Leggete e rileggete, meditate e rimeditate, diffondete e ridiffondete quanto dice l’ex capo dei servizi segreti francesi, Pierre Brochand (la potente Direction générale de la Sécurité extérieure).
Questa lunga intervista rilasciata a Le Figaro è il testo più impressionante, radicale e senza inutili mascheramenti che abbia letto finora da parte di un alto dirigente europeo della sicurezza. Brochand, che ha visto la caduta di Saigon nel 1975, dipinge la caduta della Francia (e per estensione in futuro anche la nostra). Un testo profondo, documentato, coraggioso e agghiacciante.
Tutto bene, Madame la Marquise, ripete invece il cretino collettivo, i giornalisti, i sociologi, i politici, i ricercatori agitprop, tutti questi araldi di un rousseauismo lacrimoso. Ma il popolo ha profondamente deluso la sinistra perché ha capito che no, non va tutto bene. E pazienza se la classe operaia non andrà più in paradiso.
Leggete e rileggete, meditate e rimeditate, diffondete e ridiffondete. Perché tutti gli indicatori lampeggiano in rosso. E l’eco della debacle è amplificata da una classe politica e mediatica naufraga che ripete fino alla nausea di avere una rotta.
Le Figaro Magazine. - Esattamente vent’anni fa, il 27 ottobre 2005, scoppiarono le prime grandi rivolte suburbane. Più che un’espressione passeggera di violenza, fu forse l’inizio di un lungo processo che ci condusse a una forma di “guerra civile”?
Pierre Brochand. - Col senno di poi, quanto accaduto vent’anni fa appare come una crudele rivelazione dello stato del paese. Dagli anni ‘80, si era delineato un panorama senza precedenti: rivolte etniche divampavano occasionalmente nelle aree urbane, sullo sfondo di criminalità, islamizzazione e separazione. L’ondata di ottobre, diffondendo il fuoco in diverse città, ha suonato un grande campanello d’allarme. Due terzi dei nostri connazionali hanno concluso che l’immigrazione doveva essere “fermata”. Chi deteneva il potere non li ha ascoltati. Di conseguenza, non è stato fatto nulla. Il che ci porta direttamente alle ansie odierne, riassunte dalla profezia della “guerra civile”. Dubito che si avvererà a breve termine.
Tuttavia, credo che le seguenti affermazioni siano vere:
– Se restiamo inerti, andremo incontro al peggio.
– Questo peggio sarà la regressione del nostro Paese in tutti i settori, a cominciare dalla sicurezza dei suoi abitanti e, più in generale, dalla loro felicità.

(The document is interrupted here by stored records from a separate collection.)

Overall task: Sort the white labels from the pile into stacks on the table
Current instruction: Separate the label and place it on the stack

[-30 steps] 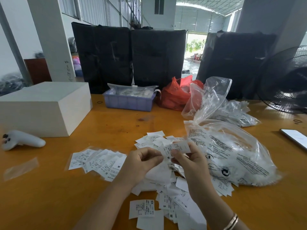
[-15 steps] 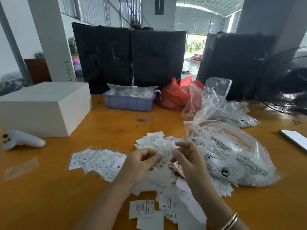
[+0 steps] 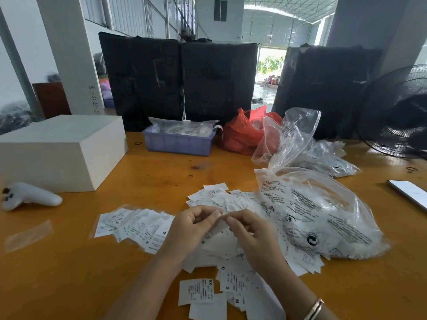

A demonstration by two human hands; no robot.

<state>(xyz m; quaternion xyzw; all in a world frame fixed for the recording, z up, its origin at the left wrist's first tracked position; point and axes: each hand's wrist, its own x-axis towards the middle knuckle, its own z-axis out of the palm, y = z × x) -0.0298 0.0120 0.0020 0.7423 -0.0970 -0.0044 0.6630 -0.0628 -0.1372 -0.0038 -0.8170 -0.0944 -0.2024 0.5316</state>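
Frame left of centre: fanned stack laid on table. Centre: left hand and right hand now lowered over pile; label, earlier raised for reading, pinched between both hands' fingertips. Judged: size checked, placement next. Label print hidden by fingers. Right: clear bag contents indistinct.

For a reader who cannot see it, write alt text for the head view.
Both hands, left and right, pinch one white label between them above a loose pile of labels on an orange table. A fanned row of labels lies to the left, a clear printed bag to the right.
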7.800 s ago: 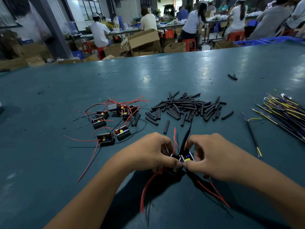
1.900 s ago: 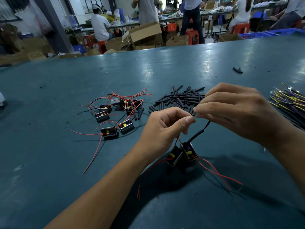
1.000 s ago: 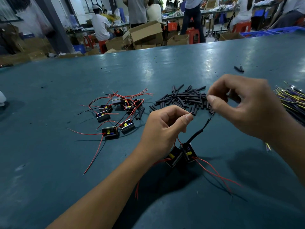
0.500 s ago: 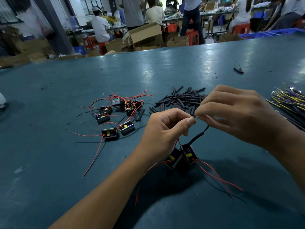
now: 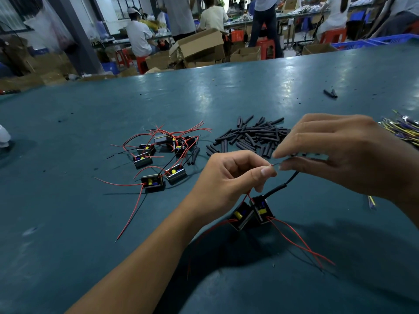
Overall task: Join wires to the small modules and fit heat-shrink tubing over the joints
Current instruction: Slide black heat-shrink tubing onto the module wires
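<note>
Your left hand [image 5: 229, 177]: raised above the table [image 5: 68, 223], thumb and forefinger pinching the bare tip of a thin red wire [image 5: 249, 196] that runs down to the two modules below it.

Your right hand [image 5: 335, 155]: raised just beside the left, fingertips nearly meeting it; fingers curled and pinching something small and dark. What it pinches is too blurred to name. A black wire [image 5: 292, 177] leads from under this hand down to the modules.

Sleeve on the black wire [image 5: 275, 190]: one piece of black tubing, already fitted, sitting just above the module.

Two modules [image 5: 251, 214]: small black boxes with yellow parts, touching one another, tilted on the table under your hands. Red leads [image 5: 299, 243] trail from them toward you, to the right.

Group of modules [image 5: 163, 159]: several more of the same, each with red and black wires, lying to the left, well apart from your hands.

Pile of tubing pieces [image 5: 249, 137]: short black lengths, loose heap, beyond your hands, near the centre of the table.

Two stray tubing pieces [image 5: 330, 93]: far right of the table, apart from the pile.

Bundle of yellow and purple wires [image 5: 403, 130]: right edge, partly hidden behind your right hand.

Background: cardboard boxes [image 5: 199, 48], red stools [image 5: 267, 47], people at other benches.
</note>
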A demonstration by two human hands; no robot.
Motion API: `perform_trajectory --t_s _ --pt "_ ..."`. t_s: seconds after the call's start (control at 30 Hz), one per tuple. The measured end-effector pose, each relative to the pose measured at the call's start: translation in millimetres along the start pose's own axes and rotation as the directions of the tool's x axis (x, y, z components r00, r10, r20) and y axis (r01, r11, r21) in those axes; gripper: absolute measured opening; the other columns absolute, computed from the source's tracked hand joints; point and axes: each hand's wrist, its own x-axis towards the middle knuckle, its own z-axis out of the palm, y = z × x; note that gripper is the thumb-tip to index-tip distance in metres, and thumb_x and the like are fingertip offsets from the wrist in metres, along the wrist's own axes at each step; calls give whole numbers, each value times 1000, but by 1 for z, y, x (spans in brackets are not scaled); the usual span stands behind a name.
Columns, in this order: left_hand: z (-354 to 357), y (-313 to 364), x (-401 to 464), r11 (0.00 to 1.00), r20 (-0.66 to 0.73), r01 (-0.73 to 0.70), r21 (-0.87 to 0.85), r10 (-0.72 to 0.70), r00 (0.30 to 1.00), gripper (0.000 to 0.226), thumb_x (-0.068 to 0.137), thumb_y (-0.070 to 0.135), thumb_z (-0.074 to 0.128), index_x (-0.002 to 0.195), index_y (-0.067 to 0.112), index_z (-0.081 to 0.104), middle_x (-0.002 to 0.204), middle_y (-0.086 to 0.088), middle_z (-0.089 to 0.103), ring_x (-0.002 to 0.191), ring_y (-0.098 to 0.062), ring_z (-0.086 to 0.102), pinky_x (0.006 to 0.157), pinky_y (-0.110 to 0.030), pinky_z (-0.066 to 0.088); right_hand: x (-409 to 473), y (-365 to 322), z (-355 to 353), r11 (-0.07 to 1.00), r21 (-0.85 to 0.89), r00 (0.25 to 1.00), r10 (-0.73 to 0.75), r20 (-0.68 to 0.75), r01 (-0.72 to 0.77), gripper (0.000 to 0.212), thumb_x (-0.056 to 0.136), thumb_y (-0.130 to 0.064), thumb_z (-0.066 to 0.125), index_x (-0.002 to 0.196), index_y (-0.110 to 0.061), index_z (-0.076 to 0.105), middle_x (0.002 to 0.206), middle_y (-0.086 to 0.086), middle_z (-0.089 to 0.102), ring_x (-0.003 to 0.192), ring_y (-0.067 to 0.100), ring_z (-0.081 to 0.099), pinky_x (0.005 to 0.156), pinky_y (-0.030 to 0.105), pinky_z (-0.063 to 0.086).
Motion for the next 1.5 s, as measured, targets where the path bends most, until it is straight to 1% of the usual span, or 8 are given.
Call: perform_trajectory --t_s 0.77,0.9,1.0,1.1,1.17,1.27,1.37,1.5 --pt "2 -1 3 999 -32 -46 -10 45 998 11 95 11 65 88 6 71 63 4 59 56 -7 49 54 -16 37 0 -5 4 996 -86 998 16 -53 -20 21 97 -25 63 84 -11 72 79 0 64 71 24 60 56 41 50" --pt "3 -4 5 997 -78 -75 18 76 994 10 94 10 65 89 3 71 64 5 61 56 -5 52 56 -14 39 3 -14 11 980 47 976 199 -87 -196 16 91 -22 66 80 -12 69 71 -6 62 63 7 54 63 19 45" --pt "4 -4 5 995 -118 -95 39 99 988 10 94 9 65 89 2 70 63 6 61 56 -3 52 56 -13 39 6 -21 21 839 326 877 477 -59 -435 19 90 -20 71 72 -20 65 56 -13 58 51 2 50 53 7 33" --pt "5 -3 5 992 -127 -99 74 107 986 9 94 6 65 88 1 70 63 7 61 55 0 53 56 -10 39 10 -23 28 467 626 672 730 126 -624 22 83 -22 71 65 -11 67 53 -3 59 50 11 45 54 29 37" --pt "6 -2 4 992 -114 -91 86 100 988 9 94 5 65 88 0 70 63 6 61 56 -1 53 57 -11 40 10 -21 25 345 665 624 745 235 -663 20 83 -23 70 67 -10 69 55 -1 62 54 14 48 57 33 39" --pt "5 0 4 997 -106 -54 51 59 993 9 94 6 65 88 1 70 63 7 60 57 -5 53 56 -14 40 5 -15 15 650 515 781 621 64 -559 16 91 -28 69 78 -20 68 68 -6 67 57 5 54 57 18 43" --pt "4 2 4 1000 -104 -18 21 20 994 11 95 9 65 86 5 70 62 6 59 58 -15 47 53 -20 36 1 -7 5 953 138 953 286 -105 -270 6 90 -17 63 93 -15 67 83 -8 63 74 9 56 69 21 46" --pt "3 2 5 1000 -89 4 0 -4 996 10 94 11 65 86 8 71 62 4 59 60 -22 45 53 -24 35 -1 0 7 994 -101 997 23 -74 -31 10 94 -13 63 93 -10 73 90 3 66 82 25 62 59 42 52"
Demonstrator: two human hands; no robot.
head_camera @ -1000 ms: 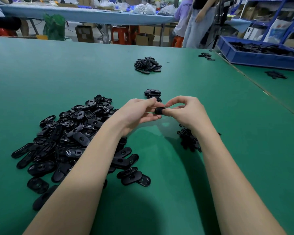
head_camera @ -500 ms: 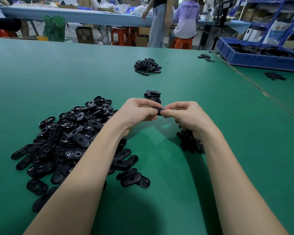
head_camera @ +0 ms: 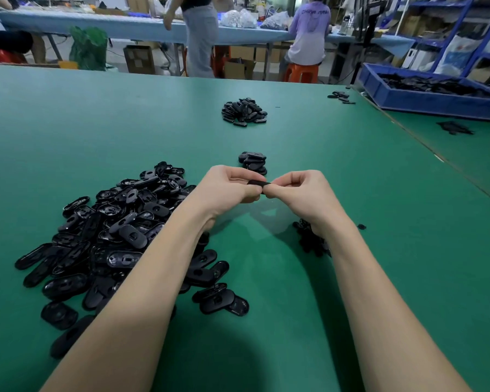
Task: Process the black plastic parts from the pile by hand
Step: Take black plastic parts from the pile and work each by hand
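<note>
Head view shows my two hands drawn closer together than a second ago: back then I held a small rounded black piece between my fingertips with what looks like a thin stem showing on the left side, and now only a flat black plastic strip of a part (head_camera: 257, 183) shows edge-on between them. I judge I have turned or pressed the part and am midway through working this one piece, trimming or snapping something off it, though I cannot tell exactly what.

My left hand (head_camera: 229, 188) is curled, thumb and fingers pinching the left end of the part. My right hand (head_camera: 300, 190) is curled the same way and pinches the right end, so both hands are clamped on the one piece, held above the green table surface (head_camera: 379, 222).

The big pile of black oval plastic parts (head_camera: 119, 230) lies to my left, hardly reduced. A small stack of black oval parts (head_camera: 253, 161) sits just beyond my hands, and a little heap of small black scraps (head_camera: 309, 239) lies under my right wrist.
</note>
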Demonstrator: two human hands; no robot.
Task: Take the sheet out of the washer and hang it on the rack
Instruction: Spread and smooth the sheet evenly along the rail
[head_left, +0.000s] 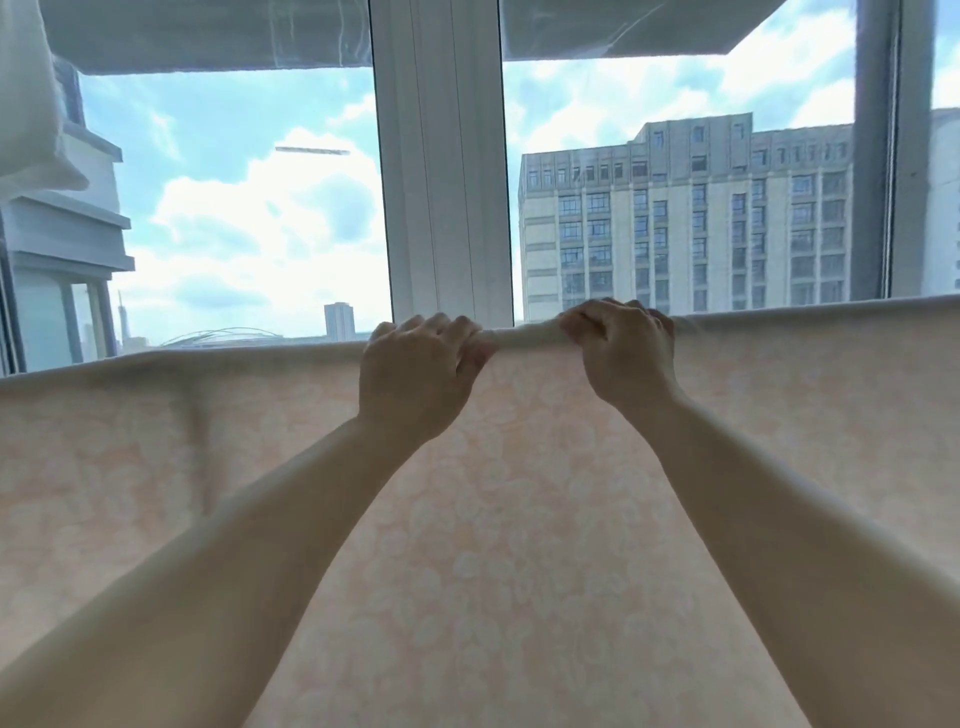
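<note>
Window behind, left hand (415, 374) and right hand (621, 351) grip the sheet (519, 519), hiding its support.

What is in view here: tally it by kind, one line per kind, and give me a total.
Bare hands: 2, the left hand and the right hand, both gripping the sheet's top edge.
Pale peach floral-patterned fabric sheet: 1, draped over a bar it hides.
White folded cloth hanging at upper left: 1.
White window frame post: 1.
Total: 5.
</note>
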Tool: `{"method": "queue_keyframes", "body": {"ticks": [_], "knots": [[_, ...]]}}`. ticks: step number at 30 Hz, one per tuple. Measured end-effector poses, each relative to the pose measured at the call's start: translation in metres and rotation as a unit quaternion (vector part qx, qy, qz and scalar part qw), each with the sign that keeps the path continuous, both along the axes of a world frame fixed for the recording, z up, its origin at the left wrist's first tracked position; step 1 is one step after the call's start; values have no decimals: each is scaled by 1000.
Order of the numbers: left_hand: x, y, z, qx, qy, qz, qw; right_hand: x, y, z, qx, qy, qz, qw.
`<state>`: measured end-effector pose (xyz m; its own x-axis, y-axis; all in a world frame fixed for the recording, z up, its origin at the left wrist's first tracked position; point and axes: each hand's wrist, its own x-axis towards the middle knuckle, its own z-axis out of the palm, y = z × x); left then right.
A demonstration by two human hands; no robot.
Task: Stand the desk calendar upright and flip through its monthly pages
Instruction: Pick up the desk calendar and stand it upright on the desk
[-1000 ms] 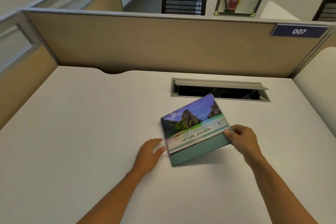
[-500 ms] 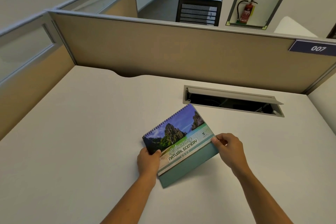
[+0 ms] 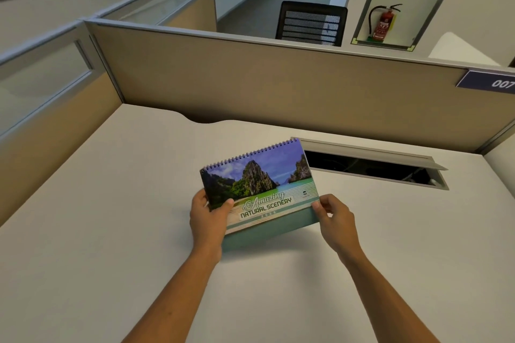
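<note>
The spiral-bound desk calendar with a glossy landscape cover and teal card base (image 3: 259,192) reads "Amazing NATURAL SCENERY" in green lettering, with a faint line below it that looks like a year but is too blurred to read. A small round logo sits near the cover's right edge, unreadable. The calendar is held tilted just above the pale grey worktop (image 3: 111,231), its wire spine uppermost and away from the person, near the middle of the surface. The left hand (image 3: 207,217) has its grip pinching the cover's lower left corner, thumb on the front. The right hand (image 3: 334,217) has its grip pinching the lower right corner, fingers curled behind.

A dark blue plate with white "007" (image 3: 493,82) is fixed to the beige partition panel (image 3: 250,81). Behind the calendar, the recessed grey cable tray with its flap raised (image 3: 376,167) holds dark cables, only dimly seen. A red fire extinguisher (image 3: 384,23) stands in a wall niche; its label is illegible.
</note>
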<state>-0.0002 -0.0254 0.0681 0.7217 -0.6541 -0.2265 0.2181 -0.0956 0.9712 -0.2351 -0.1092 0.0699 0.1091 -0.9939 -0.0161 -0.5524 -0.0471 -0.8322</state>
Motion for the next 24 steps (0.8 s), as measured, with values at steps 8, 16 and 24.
{"method": "queue_keyframes", "body": {"ticks": [8, 16, 24], "knots": [[56, -31, 5, -48, -102, -116, 987, 47, -50, -22, 34, -54, 64, 996], [96, -76, -20, -50, -121, -177, 975, 82, -95, -55, 60, -70, 91, 992], [104, -86, -63, 30, -142, -191, 971, 95, -121, -77, 49, -52, 57, 996]]}}
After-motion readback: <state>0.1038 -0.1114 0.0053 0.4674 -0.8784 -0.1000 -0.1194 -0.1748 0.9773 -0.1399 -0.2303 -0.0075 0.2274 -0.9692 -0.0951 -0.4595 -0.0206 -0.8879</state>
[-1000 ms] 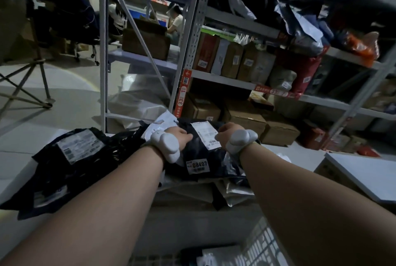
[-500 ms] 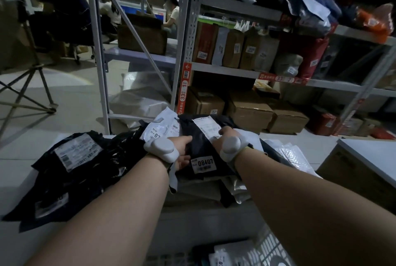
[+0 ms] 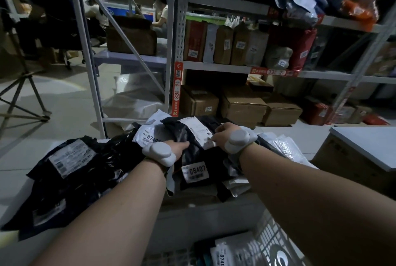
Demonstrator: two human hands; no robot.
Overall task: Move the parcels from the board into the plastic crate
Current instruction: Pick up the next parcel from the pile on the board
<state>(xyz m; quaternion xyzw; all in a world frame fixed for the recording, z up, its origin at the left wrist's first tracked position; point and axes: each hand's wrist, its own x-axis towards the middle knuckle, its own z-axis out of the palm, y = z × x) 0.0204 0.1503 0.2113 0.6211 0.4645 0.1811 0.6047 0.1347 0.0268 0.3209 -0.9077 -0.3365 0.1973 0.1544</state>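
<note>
We note pickup stage: left hand (image 3: 179, 147) & right hand (image 3: 222, 135) both grip black parcel (image 3: 192, 154) on board (image 3: 19, 180); next: lift, lower into crate (image 3: 276, 242).

Both hands on black parcel (image 3: 192, 150) atop the pile on the board (image 3: 12, 182). Left hand (image 3: 179, 147): fingers curled onto the parcel's left edge; white parcel (image 3: 150, 135) just beyond its fingers. Right hand (image 3: 222, 136): fingertips pinch the parcel at its white label (image 3: 199, 130). Tag 08407 (image 3: 195, 171) lies below the fingers, between the wrists. Crate (image 3: 270, 238) at bottom, near the forearms.
</note>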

– L’epicentro sarà il crollo della fiducia sociale, pietra angolare dei popoli felici, la cui perdita sconvolge non solo le società “multietniche”, ma anche le fondamenta dello stato sociale.
– Non vedo altra causa di questi sconvolgimenti se non l’emergere di un’immigrazione di massa, con caratteristiche antagoniste alle nostre.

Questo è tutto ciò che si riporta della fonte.